I think that deep-copying the whole HA state adds considerable overhead to get_state(), especially when called for a whole domain or even complete HA state.

It turns out that in most cases, you just need read-only access to the states. I see the reason why they're deep-copied at the moment, and this should probably stay the default behaviour, but I think there should be a way to retrieve states without this overhead when you really know you won't modify it. I, for instance, do sometimes query the whole state to search for entities with specific characteristics and know that I won't ever write to it.

I'd suggest a new keyword argument for get_state(), maybe named copy with a default of True. I can make a PR for this, if desired. I could even greatly simplify the get_state() code simultaneously.

What do you think?
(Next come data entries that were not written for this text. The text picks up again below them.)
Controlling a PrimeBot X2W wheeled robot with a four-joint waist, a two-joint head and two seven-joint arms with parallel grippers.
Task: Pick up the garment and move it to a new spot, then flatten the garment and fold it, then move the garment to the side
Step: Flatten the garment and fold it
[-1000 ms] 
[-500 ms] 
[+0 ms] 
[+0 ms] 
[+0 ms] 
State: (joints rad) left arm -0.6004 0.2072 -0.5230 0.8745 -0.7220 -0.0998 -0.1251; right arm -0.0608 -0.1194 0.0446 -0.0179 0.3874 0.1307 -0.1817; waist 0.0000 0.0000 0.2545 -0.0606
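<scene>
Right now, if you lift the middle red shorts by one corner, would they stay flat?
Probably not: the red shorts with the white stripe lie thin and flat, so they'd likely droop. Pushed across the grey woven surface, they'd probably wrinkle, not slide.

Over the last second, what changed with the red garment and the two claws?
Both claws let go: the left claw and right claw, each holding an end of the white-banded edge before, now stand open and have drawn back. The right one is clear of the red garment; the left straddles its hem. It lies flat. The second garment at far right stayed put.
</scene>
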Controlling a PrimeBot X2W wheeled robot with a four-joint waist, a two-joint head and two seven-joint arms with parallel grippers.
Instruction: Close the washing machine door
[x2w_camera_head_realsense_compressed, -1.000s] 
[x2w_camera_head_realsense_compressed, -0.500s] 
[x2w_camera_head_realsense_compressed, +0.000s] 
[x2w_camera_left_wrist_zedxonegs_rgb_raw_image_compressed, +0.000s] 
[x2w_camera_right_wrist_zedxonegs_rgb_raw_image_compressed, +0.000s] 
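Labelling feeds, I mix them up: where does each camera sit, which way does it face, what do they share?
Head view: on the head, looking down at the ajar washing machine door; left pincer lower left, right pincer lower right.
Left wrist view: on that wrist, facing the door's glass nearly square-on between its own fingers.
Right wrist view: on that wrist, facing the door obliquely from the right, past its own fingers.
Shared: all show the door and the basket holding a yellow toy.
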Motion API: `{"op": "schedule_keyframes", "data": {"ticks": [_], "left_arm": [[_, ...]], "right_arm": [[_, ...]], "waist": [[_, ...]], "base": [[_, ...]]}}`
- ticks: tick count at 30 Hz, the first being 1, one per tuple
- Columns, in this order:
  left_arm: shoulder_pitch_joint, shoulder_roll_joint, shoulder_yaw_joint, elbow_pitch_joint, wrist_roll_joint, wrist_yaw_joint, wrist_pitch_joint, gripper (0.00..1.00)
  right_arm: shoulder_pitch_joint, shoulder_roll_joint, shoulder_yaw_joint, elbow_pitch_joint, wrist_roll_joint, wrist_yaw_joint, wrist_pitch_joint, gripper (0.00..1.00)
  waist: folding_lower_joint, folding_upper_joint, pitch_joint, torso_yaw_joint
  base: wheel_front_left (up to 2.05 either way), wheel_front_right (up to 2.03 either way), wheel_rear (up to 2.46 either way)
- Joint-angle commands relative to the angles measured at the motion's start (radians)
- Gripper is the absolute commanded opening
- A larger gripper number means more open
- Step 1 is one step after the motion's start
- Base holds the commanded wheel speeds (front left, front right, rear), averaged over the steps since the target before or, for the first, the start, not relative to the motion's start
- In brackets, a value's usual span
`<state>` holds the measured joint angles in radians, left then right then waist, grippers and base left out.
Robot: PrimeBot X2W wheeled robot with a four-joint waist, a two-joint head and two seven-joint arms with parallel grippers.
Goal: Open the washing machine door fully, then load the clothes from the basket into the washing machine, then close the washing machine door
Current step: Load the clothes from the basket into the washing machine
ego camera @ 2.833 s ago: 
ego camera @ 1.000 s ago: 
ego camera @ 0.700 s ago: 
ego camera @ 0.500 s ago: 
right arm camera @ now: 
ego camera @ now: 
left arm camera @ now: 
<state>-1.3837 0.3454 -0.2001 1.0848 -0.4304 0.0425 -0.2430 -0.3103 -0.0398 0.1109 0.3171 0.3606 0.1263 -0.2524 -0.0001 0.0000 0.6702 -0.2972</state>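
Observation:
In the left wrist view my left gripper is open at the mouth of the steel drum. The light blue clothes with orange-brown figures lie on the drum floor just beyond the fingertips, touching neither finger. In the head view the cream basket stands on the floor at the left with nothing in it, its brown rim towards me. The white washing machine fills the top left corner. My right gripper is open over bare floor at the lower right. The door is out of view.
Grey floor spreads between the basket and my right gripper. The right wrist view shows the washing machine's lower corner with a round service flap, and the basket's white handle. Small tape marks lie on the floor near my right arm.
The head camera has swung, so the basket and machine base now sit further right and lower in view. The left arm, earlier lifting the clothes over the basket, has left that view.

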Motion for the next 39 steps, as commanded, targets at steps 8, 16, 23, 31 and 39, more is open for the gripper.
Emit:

I can even file the PR for you to have a look at it directly, because that's no big deal to implement.

Best regards Robert

ReneTode commented 5 years ago

what do you mean when you say deep-copying?

isnt get_state just always only to read data?

and another question is: do you look at the code from 3.0.2 or to the code from the latest dev? because the latest dev is quite different from the stable version when it comes to data handling.

AD isnt just a platform to connect to HASS, but a platform that can retrieve data from any other platform if the right plugin is created (openhab, mqtt, smartthings, etc.)

acockburn commented 5 years ago

Deep copying is making a copy of whatever it is rather than just returning a reference. Returning a reference is quicker but has the disadvantage that an app could change internal AppDaemon state if it wasn't careful, which is why deep copy was used. @efficiosoft - have you seen any real world examples of this causing a performance problem? I'm curious because I haven't.

I'm not opposed to this the way you framed it - backward compatibility for existing users and a deliberate contract with the user to accept the danger, so yes I would like to take a look at a PR, thanks.

bob1de commented 5 years ago

@acockburn Hmm, I haven't taken measurements yet, was just curious about it. My AD setup runs on a recent Core i3, so performance will probably not be affected very much. But as many users are running on Raspberry Pis, it might be different there. And it of course heavily depends on the number of entities you have.

In Schedy, which I authored, I have a function that can filter entities based on criteria that attributes must fulfill. This usually reads in the whole state to perform comparisons on it. There, copying is clearly not needed, and as the function can potentially be called quite often, depending on the users schedules, I was looking for ways to improve performance as much as possible.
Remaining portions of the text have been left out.